J.H. Gillespie, Florida's golfing pioneer, in 1905 |
Gillespie was a true golfing pioneer in the state of Florida. He sold Henry Plant of Tampa on the value of golf as a Florida tourist attraction. Plant, who was investing in the tourism business in Florida, hired Gillespie to lay out courses for the Plant Investment Company. Gillespie designed courses at Winter Park, Tampa, Bellaire (Clearwater) and Havana, Cuba. Although the idea was spreading in Florida, there were not many golfers coming to Sarasota. Gillespie continued to promote the game and in 1905 he built a nine-hole course and a clubhouse on a 110-acre tract of land east of his old practice course. If you wanted to play this layout today, you would tee off near the corner of Golf and Links Streets; play through the Sarasota County Terrace Building down past the Ringling Shopping Center to about School Avenue; then turn and play down Fruitville Road, past Sarasota Bowling Lanes, through the Sarasota County Courthouse and finish near the corner of Golf and Main Street. Gillespie maintained the course at his own expense for five years. In 1910 Gillespie sold his course to Owen Burns. This would be Sarasota's only course until the 1920s.

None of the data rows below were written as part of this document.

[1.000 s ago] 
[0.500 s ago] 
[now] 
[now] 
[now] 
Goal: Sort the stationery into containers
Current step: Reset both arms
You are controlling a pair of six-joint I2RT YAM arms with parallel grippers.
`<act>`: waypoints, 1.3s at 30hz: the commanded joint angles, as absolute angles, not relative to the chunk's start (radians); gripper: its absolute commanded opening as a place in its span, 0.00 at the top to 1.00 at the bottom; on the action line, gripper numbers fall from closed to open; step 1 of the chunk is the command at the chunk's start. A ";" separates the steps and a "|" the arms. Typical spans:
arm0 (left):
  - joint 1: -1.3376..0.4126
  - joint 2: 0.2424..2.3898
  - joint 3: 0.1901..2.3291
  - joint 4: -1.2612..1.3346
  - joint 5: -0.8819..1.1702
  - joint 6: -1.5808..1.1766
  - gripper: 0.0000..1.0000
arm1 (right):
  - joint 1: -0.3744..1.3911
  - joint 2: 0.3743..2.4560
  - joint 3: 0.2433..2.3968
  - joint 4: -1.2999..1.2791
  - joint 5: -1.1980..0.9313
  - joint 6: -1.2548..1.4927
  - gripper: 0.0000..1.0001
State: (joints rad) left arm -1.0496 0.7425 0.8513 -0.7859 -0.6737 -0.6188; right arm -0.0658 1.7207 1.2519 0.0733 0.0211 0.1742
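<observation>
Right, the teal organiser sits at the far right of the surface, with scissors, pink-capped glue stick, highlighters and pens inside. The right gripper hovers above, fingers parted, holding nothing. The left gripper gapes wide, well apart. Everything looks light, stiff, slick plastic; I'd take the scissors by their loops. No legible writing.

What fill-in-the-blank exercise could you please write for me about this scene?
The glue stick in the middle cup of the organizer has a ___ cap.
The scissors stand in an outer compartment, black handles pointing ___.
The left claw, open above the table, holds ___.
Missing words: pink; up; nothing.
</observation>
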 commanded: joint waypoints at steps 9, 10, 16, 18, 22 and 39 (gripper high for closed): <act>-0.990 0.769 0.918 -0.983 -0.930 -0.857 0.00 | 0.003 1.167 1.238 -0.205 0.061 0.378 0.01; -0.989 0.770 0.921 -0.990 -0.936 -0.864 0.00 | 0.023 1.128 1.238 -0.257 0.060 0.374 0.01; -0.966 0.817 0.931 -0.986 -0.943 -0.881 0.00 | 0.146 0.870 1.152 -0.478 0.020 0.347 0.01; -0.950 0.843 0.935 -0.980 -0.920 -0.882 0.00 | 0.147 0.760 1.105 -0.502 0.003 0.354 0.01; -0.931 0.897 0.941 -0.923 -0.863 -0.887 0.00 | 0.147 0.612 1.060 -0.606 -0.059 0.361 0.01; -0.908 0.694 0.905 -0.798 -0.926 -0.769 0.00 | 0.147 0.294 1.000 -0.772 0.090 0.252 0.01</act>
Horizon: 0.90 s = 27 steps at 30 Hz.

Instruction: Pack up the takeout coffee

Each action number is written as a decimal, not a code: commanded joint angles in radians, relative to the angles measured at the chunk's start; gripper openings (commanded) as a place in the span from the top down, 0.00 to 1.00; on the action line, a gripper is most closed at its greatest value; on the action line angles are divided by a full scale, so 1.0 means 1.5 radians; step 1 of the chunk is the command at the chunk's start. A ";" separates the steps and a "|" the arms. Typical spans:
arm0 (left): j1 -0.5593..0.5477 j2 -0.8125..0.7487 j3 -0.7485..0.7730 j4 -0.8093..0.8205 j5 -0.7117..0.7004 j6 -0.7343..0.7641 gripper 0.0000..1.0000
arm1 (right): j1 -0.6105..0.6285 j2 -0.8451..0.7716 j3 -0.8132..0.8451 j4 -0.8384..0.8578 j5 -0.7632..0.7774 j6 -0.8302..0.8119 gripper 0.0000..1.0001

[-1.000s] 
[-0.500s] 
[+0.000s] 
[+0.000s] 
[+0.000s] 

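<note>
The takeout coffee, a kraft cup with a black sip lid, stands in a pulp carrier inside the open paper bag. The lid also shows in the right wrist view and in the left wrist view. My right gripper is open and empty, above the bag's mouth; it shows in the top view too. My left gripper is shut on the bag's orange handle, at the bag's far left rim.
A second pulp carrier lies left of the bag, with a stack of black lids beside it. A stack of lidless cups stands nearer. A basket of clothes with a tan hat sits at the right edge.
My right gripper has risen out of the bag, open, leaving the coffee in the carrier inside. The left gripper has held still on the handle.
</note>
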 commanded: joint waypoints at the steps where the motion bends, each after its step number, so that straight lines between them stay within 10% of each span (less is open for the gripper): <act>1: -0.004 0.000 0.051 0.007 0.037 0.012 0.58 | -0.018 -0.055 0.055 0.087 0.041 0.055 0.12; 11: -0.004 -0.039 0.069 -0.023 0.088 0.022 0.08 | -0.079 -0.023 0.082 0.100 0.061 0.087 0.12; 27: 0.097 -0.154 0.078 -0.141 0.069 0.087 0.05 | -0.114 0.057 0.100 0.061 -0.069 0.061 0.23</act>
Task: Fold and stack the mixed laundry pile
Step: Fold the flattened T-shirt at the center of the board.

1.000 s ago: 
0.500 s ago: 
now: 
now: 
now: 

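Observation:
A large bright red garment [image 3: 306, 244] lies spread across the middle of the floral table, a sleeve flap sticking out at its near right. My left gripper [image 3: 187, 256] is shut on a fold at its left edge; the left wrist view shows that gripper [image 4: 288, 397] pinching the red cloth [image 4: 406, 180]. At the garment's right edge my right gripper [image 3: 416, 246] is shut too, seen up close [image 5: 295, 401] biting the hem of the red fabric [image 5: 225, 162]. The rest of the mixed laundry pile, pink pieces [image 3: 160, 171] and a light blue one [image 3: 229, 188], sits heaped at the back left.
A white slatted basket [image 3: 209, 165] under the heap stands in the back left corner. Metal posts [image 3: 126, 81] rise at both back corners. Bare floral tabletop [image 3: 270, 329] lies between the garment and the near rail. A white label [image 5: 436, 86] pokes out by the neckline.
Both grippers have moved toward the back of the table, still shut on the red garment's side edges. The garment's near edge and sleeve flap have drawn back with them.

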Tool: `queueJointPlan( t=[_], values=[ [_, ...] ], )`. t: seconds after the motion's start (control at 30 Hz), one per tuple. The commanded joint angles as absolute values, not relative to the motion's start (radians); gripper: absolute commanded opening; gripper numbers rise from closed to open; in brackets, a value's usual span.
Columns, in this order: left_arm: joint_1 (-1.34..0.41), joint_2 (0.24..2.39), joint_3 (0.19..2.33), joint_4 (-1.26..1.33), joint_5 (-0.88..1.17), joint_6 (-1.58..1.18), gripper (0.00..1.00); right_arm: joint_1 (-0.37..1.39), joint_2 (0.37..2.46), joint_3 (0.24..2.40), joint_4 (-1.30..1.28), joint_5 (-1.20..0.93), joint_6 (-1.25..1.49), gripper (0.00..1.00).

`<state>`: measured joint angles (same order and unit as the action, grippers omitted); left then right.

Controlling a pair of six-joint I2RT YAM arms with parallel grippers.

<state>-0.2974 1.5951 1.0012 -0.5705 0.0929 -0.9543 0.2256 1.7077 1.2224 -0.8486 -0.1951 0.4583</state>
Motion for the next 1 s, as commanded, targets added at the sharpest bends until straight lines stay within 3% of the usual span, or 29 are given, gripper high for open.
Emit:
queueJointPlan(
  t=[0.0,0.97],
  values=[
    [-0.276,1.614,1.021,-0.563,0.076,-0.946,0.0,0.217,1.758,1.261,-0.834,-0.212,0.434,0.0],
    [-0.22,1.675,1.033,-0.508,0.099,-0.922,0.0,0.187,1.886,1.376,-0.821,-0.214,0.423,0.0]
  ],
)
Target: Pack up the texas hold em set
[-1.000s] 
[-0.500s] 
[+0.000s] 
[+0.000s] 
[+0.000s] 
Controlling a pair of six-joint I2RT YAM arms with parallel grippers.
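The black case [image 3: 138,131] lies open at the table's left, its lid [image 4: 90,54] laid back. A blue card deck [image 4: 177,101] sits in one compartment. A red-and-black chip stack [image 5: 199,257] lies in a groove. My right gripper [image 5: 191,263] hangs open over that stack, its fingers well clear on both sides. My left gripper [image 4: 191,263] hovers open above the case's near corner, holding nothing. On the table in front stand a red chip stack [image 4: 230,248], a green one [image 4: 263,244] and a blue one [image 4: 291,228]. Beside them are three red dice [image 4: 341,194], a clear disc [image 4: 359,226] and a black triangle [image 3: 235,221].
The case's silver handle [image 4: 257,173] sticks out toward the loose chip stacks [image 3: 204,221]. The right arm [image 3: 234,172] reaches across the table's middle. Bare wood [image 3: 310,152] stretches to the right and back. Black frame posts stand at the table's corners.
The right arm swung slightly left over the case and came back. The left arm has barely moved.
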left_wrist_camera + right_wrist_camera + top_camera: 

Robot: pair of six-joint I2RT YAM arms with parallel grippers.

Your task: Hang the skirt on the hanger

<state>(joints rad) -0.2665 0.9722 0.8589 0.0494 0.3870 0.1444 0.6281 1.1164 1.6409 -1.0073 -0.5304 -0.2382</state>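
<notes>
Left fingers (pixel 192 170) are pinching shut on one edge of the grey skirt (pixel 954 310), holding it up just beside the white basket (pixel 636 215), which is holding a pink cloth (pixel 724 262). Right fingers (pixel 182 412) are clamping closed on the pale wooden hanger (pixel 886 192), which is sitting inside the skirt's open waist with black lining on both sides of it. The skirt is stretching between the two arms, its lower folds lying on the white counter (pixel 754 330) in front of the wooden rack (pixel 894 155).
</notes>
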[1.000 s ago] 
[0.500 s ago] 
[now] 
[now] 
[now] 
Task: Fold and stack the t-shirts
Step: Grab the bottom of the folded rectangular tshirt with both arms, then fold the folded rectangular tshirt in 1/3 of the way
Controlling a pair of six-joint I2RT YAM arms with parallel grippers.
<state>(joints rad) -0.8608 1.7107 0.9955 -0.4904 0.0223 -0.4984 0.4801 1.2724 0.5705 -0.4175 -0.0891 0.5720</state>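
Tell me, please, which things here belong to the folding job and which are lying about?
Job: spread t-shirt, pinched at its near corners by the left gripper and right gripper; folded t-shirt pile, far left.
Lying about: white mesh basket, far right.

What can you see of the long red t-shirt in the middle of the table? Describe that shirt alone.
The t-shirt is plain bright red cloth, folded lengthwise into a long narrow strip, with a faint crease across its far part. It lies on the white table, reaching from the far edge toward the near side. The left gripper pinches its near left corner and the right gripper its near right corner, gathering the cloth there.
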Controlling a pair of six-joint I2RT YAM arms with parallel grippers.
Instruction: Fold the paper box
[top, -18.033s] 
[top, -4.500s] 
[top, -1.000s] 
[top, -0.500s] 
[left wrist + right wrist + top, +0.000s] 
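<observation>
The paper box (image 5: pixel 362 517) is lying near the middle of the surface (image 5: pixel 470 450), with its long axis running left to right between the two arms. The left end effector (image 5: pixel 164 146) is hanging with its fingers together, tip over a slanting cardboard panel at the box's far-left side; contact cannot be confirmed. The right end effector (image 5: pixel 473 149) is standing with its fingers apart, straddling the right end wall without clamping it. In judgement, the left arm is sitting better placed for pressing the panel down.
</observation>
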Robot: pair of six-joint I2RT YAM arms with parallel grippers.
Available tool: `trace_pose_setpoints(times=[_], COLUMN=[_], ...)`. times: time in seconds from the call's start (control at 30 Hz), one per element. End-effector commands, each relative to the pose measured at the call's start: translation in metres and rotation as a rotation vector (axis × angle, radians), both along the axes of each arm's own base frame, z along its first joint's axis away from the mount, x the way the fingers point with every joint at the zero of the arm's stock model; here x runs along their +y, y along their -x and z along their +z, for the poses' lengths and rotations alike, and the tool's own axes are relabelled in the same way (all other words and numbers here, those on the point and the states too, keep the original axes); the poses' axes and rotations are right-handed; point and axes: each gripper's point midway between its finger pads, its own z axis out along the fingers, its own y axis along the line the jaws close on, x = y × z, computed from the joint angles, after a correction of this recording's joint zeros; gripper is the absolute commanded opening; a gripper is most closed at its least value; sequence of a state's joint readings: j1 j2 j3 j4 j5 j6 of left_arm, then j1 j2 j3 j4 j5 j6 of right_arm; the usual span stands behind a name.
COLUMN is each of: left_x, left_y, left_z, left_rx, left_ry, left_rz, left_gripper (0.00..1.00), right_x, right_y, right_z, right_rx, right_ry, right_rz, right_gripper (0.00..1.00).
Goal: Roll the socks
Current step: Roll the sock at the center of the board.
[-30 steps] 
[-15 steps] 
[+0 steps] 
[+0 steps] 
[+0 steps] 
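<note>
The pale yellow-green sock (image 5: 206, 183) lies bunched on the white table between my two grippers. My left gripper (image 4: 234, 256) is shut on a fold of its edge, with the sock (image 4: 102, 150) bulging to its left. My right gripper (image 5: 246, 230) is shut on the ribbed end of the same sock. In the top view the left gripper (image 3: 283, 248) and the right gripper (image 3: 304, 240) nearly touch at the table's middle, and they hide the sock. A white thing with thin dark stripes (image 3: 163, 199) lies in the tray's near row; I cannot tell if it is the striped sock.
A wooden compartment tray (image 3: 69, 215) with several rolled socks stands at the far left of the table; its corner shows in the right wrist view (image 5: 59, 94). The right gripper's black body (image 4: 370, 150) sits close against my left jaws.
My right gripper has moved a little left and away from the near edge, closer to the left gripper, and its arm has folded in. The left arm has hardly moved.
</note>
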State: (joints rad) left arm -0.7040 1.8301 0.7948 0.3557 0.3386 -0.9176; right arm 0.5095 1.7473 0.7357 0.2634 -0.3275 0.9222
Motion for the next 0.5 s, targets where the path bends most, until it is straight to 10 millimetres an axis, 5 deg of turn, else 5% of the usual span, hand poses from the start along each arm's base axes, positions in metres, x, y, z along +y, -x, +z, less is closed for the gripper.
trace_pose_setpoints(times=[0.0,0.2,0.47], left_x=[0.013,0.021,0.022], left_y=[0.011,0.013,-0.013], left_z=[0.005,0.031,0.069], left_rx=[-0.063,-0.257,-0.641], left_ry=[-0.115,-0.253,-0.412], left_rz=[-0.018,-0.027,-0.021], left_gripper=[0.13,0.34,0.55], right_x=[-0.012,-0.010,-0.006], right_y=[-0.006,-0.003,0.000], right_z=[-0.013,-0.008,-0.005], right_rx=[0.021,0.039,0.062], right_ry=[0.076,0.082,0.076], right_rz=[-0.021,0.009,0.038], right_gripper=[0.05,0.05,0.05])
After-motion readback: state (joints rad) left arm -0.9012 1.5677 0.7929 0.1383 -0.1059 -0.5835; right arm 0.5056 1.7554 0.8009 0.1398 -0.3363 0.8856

On June 7, 1924, the Gillespie Golf Course, owned by the Sarasota Golf Holding Company, was sold to Charles Ringling. Ringling had plans to build the Sarasota Terrace Hotel on the site. This left Sarasota without a golf course. At the time, the Florida Land Boom was on and the population of Sarasota was growing dramatically. To help build a golf course fast, Calvin Payne agreed to sell 14 acres of land to help pay for a municipal golf course. The sale brought about $150,000 and it was used as a down payment on 290 acres about 2 ½ miles northeast of the courthouse. This tract of land was purchased from Honore and Potter Palmer and the East Land Company. To finish paying for the land, and to build the course, the City of Sarasota approved a $150,000 bond issue on July 9, 1925.
The City of Sarasota enlisted noted golf course designer Donald Ross to design a signature course. Ross had designed the Whitfield Estates County Club (presently the Sara Bay Country Club), an 18-hole course that opened in December 1925. The city's new municipal course opened in Sarasota, June 5, 1927. The course was dedicated by the great golfer Bobby Jones on February 13, 1927. Afterwards, the city decided to name the course after Bobby Jones to give it "prestige." Colonel Gillespie never saw the Whitfield Estates Country Club or Bobby Jones course. He died of a heart attack on his nine hole course on September 7, 1923. In 1977, the City of Sarasota named the nine-hole course at Bobby Jones Complex after John Hamilton Gillespie.